Il Caffé Folcher fu progettato dall’ing. Buzzetti nel 1907, il quale fu padre del vicino Albergo Morbegno (oggi sede della filiale della Banca Popolare di Sondrio). Al suo interno potevamo trovare cristalli, spacchi, sedie “thonet”, tavolini in marmo e uomini con il panciotto intenti a discutere sull’avvenire di Morbegno. (** nota: è parso strabiliante anche a me trovare il nome del Buzzetti  e spero che qualcuno più informato o illuminato possa scoprire se è bufala o verità, ma mi pareva giusto dirlo… tanto non mi costava nulla)

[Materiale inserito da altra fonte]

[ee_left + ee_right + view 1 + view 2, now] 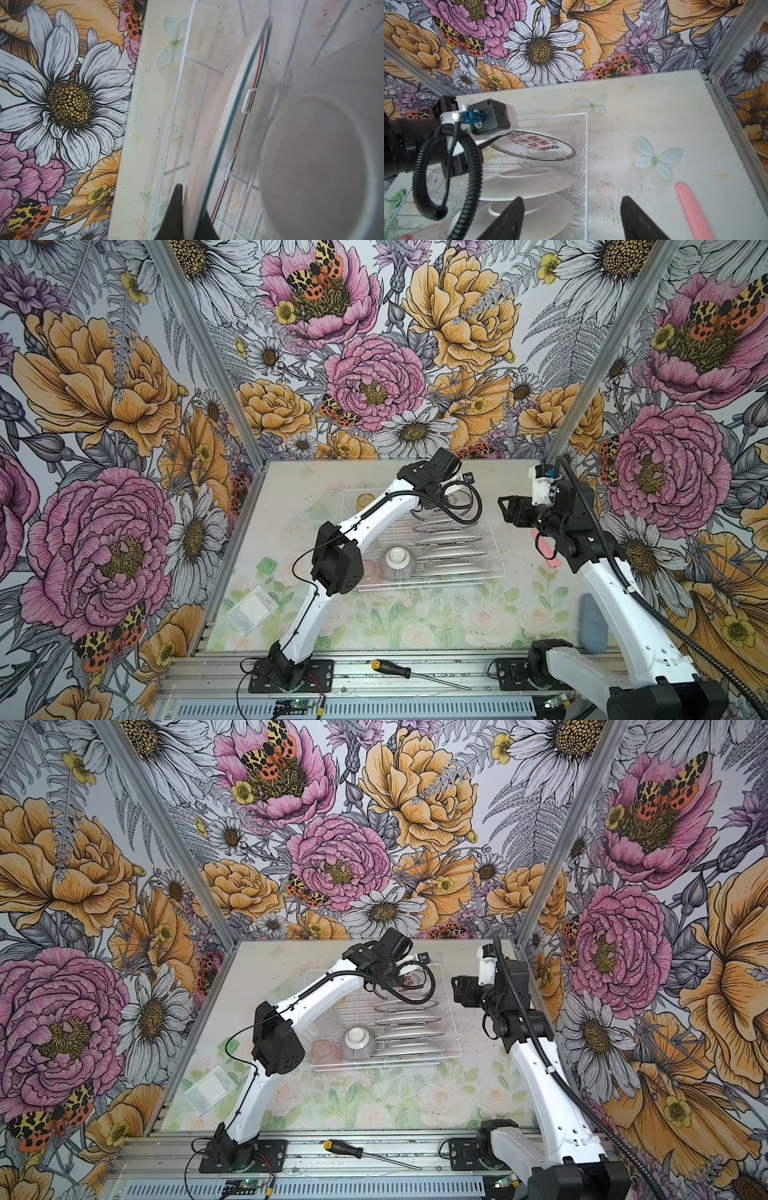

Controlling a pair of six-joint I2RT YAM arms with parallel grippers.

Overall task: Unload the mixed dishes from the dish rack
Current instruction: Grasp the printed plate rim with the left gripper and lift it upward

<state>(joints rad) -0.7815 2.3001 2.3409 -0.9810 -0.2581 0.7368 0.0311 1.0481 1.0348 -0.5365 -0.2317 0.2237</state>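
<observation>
Top views, near edge first: how much is shown unloaded? — Desk

Little, it is judged. Nearest in the dish rack [432,581], a pink tumbler [374,570] and the upturned ribbed bowl [398,562] are seen side by side, untouched. Behind them a row of plates [451,552] is stood on edge, one behind another. — Caption

And at the far end? — Desk

A yellow tumbler [365,502] is left in the far corner. The farthest plate [537,145] is pictured tilted, its rim pinched between the closed jaws of the left gripper [191,199], not yet lifted clear of the rack. The right gripper [572,199] is held spread and empty over the rack's right-hand wall. A clear item [318,510] is seen on the table [415,622] just beside the rack; whether it is a tumbler already taken out cannot be told. Nearly the whole load is judged still to be removed. — Caption
</observation>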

Piano Terra – immettendoci in un androne, ci troviamo in un’ampia corte porticata che accede direttamente a una Sala affrescata con motivi floreali, collegata alla terrazza sull’ampio Giardino (400 mq) sovrastante il torrente Bitto; la stanza attigua, detta Sala delle Feste, presenta stucchi araldici e medaglioni con maschere veneziane databili ca. 1775. Un tempo, questa porzione del palazzo era destinata a usi commerciali, con buona probabilità a botteghe artigianali come avveniva nel cortile del Ristorante Agnello in Via Ninguarda.

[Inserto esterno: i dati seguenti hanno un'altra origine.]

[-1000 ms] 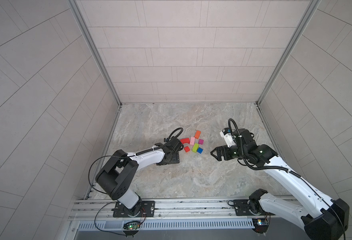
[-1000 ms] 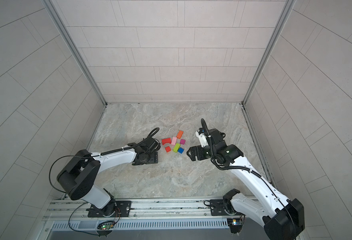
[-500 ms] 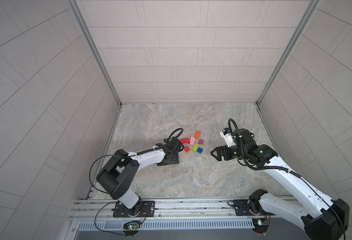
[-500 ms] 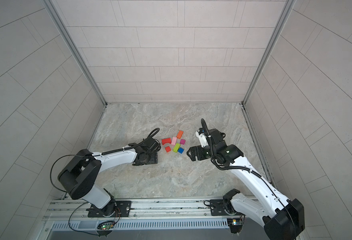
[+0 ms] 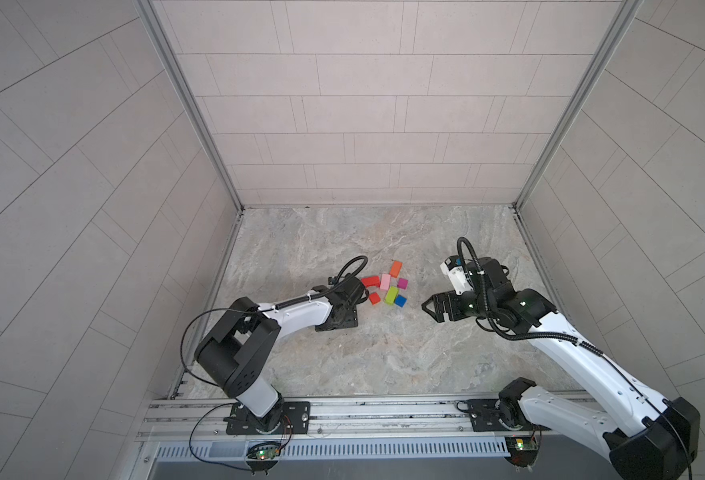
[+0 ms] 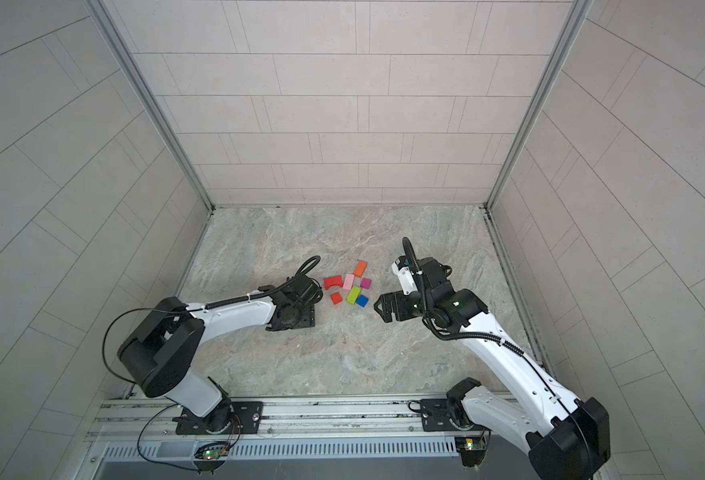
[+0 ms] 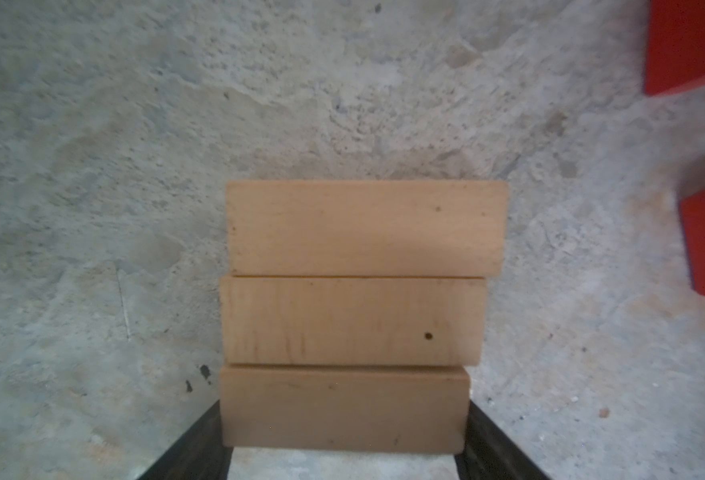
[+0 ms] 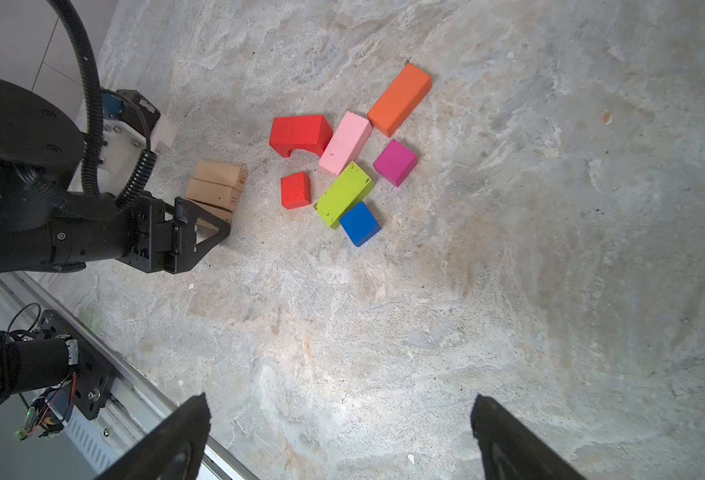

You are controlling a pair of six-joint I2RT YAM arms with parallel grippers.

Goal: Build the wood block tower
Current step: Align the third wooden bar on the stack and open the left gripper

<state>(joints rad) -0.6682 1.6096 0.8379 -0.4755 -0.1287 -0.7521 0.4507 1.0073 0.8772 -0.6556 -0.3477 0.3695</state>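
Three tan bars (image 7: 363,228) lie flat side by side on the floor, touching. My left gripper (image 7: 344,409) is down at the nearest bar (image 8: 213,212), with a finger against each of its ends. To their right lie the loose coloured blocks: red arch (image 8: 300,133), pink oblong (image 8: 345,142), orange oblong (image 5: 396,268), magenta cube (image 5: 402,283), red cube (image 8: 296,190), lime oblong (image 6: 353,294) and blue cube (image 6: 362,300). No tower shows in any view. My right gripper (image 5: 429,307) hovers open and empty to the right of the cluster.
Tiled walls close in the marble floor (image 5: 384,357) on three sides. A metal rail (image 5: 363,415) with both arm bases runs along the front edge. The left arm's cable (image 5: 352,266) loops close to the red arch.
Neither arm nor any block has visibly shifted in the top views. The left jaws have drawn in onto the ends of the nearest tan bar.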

Piano Nobile (il primo piano, così chiamato perché costituiva la parte meglio decorata e sede degli appartamenti) – Si raggiunge tramite uno scalone. I vari ambienti sono introdotti da una sorta di “corridoio”. Come avevo già accennato nello scorso post, i soffitti sono tutti decorati in maniera diversa; i particolari che mi hanno più colpita sono a) le travi dipinte b)la stanza con l’affresco di Eros e Afrodite con affaccio sulla strada (che, probabilmente, era l’alcova, dato che comunica con un’altra stanza).

Secondo Piano – da qui si ha una meravigliosa veduta sul Fondovalle fino al Lago.Molto probabilmente, come negli altri palazzi nobiliari valtellinesi, il sottotetto era destinato ad ospitare la schiavitù (i piccioni e le cortigiane – ahahah)

Cantine – (200mq) le quali volte sono in pietra locale. Risalenti almeno al ‘400, si sviluppano su più livelli nei quali si stagionava il famoso formaggio valtellinese.

Non vedo l’ora di poterci portare i turisti, per me non ha nulla da invidiare al Palazzo Malacrida!